(Problem requirements):
Write out the data that follows. Keep every character unchanged.

----- Supplied data -----

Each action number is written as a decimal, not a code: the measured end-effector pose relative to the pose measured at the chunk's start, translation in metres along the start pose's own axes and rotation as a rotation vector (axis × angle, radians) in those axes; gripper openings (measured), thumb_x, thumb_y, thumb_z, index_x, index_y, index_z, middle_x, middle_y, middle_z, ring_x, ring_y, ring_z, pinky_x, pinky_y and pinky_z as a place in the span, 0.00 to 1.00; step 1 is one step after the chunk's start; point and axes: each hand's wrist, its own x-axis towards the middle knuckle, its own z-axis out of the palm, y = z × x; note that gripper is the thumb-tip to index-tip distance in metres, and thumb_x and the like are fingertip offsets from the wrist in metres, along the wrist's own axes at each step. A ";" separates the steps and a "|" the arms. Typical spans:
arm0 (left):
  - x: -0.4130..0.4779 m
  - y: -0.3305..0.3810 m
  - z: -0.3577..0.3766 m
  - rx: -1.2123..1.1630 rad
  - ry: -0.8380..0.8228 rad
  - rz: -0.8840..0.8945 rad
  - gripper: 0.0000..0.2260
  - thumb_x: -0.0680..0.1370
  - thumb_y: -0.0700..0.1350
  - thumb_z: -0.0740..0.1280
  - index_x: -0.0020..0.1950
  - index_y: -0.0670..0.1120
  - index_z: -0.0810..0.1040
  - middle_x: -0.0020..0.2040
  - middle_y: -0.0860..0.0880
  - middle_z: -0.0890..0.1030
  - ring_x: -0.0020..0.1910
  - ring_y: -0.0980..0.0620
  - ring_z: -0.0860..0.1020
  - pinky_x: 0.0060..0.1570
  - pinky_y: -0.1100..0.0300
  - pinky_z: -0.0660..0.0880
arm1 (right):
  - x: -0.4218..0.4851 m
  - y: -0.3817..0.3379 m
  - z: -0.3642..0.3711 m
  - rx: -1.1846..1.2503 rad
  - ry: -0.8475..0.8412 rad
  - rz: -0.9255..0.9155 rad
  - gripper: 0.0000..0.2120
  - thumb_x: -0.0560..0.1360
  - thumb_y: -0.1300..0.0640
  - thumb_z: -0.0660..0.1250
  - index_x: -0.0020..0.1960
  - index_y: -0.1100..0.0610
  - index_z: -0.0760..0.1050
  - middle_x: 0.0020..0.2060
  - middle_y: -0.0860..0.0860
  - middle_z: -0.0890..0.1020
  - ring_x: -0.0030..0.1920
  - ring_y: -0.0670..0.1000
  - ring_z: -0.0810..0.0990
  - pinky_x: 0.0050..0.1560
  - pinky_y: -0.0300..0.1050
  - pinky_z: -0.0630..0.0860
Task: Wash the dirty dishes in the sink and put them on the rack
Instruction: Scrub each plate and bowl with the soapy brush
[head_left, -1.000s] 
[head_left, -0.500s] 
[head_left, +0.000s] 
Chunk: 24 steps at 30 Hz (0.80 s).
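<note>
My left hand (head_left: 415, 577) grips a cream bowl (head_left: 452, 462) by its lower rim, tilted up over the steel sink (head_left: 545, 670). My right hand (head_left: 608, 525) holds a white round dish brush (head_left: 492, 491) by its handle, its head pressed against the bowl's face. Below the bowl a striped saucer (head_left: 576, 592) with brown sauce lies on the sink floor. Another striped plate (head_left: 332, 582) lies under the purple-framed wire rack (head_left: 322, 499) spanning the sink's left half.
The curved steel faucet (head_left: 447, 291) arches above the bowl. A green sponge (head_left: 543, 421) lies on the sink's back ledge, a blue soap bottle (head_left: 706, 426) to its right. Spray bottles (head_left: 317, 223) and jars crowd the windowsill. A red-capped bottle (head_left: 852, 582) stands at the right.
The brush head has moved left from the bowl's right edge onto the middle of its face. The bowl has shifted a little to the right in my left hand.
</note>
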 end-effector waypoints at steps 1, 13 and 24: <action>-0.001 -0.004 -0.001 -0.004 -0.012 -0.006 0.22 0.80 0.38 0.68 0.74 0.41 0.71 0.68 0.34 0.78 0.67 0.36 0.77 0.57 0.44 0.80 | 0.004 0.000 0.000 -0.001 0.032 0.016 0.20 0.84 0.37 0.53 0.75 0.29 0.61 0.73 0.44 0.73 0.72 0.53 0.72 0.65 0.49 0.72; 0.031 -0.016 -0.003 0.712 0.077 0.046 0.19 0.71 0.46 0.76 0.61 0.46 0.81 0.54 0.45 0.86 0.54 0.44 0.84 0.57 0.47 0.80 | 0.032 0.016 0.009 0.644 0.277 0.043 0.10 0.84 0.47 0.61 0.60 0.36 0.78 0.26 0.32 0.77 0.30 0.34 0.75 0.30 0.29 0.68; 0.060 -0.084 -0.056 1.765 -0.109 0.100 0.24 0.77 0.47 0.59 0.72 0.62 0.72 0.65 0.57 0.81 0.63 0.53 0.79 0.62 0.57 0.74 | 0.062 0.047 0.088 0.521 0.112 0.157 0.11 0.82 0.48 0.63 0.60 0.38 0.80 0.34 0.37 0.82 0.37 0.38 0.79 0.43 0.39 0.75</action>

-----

(Written reply):
Each action number is written as a decimal, not a code: the measured end-effector pose relative to the pose measured at the chunk's start, translation in metres along the start pose's own axes and rotation as a rotation vector (axis × angle, radians) in those axes; gripper openings (measured), thumb_x, thumb_y, thumb_z, index_x, index_y, index_z, middle_x, middle_y, middle_z, ring_x, ring_y, ring_z, pinky_x, pinky_y and pinky_z as a place in the span, 0.00 to 1.00; step 1 is one step after the chunk's start; point and axes: each hand's wrist, its own x-axis towards the middle knuckle, its own z-axis out of the palm, y = z × x; note that gripper is the thumb-tip to index-tip distance in metres, and thumb_x and the like are fingertip offsets from the wrist in metres, along the wrist's own axes at each step. A ";" separates the steps and a "|" the arms. Typical spans:
arm0 (left):
  - x: -0.4130..0.4779 m
  - y: -0.3305..0.3810 m
  - z: -0.3577..0.3766 m
  - rx: -1.2123..1.1630 rad
  - ry: -0.8380..0.8228 rad
  - rz: -0.8840..0.8945 rad
  - gripper: 0.0000..0.2260
  - thumb_x: -0.0680..0.1370
  - thumb_y: -0.0700..0.1350
  - thumb_z: -0.0740..0.1280
  - index_x: -0.0020..0.1950
  - index_y: -0.0670..0.1120
  - index_z: -0.0810..0.1040
  - middle_x: -0.0020..0.2040
  - middle_y: -0.0860..0.0880
  - middle_z: -0.0890..0.1030
  - ring_x: -0.0020..0.1910
  - ring_y: -0.0980..0.0620
  - ring_z: -0.0860..0.1020
  - pinky_x: 0.0060..0.1570
  - pinky_y: -0.1100..0.0300
  - pinky_z: -0.0660..0.0880
arm1 (right):
  - x: -0.4218..0.4851 m
  - y: -0.3817..0.3379 m
  - z: -0.3642..0.3711 m
  - rx: -1.1846..1.2503 rad
  - ry: -0.8475..0.8412 rad
  - rz: -0.9255..0.9155 rad
  - gripper: 0.0000..0.2120
  - thumb_x: -0.0560..0.1360
  - thumb_y: -0.1300..0.0640
  - thumb_z: -0.0660..0.1250
  - index_x: -0.0020..0.1960
  - index_y: -0.1100..0.0610
  - index_z: -0.0760..0.1050
  - middle_x: 0.0020..0.2060
  - middle_y: -0.0860..0.0860
  - middle_z: -0.0890..0.1020
  - ring_x: -0.0030..0.1920
  - ring_y: -0.0670..0.1000
  - ring_z: -0.0810..0.0990
  - pinky_x: 0.0050..0.1560
  - pinky_y: -0.0300..0.1050
  - pinky_z: -0.0630..0.0860
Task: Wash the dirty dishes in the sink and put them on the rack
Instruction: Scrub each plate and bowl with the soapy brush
[head_left, -1.000s] 
[head_left, -0.500s] 
[head_left, +0.000s] 
Chunk: 24 steps at 30 Hz (0.80 s).
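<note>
My left hand (head_left: 415, 577) grips a cream bowl (head_left: 452, 462) by its lower rim, tilted up over the steel sink (head_left: 545, 670). My right hand (head_left: 608, 525) holds a white round dish brush (head_left: 492, 491) by its handle, its head pressed against the bowl's face. Below the bowl a striped saucer (head_left: 576, 592) with brown sauce lies on the sink floor. Another striped plate (head_left: 332, 582) lies under the purple-framed wire rack (head_left: 322, 499) spanning the sink's left half.
The curved steel faucet (head_left: 447, 291) arches above the bowl. A green sponge (head_left: 543, 421) lies on the sink's back ledge, a blue soap bottle (head_left: 706, 426) to its right. Spray bottles (head_left: 317, 223) and jars crowd the windowsill. A red-capped bottle (head_left: 852, 582) stands at the right.
The brush head has moved left from the bowl's right edge onto the middle of its face. The bowl has shifted a little to the right in my left hand.
</note>
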 end-effector waypoints at steps 1, 13 and 24: <action>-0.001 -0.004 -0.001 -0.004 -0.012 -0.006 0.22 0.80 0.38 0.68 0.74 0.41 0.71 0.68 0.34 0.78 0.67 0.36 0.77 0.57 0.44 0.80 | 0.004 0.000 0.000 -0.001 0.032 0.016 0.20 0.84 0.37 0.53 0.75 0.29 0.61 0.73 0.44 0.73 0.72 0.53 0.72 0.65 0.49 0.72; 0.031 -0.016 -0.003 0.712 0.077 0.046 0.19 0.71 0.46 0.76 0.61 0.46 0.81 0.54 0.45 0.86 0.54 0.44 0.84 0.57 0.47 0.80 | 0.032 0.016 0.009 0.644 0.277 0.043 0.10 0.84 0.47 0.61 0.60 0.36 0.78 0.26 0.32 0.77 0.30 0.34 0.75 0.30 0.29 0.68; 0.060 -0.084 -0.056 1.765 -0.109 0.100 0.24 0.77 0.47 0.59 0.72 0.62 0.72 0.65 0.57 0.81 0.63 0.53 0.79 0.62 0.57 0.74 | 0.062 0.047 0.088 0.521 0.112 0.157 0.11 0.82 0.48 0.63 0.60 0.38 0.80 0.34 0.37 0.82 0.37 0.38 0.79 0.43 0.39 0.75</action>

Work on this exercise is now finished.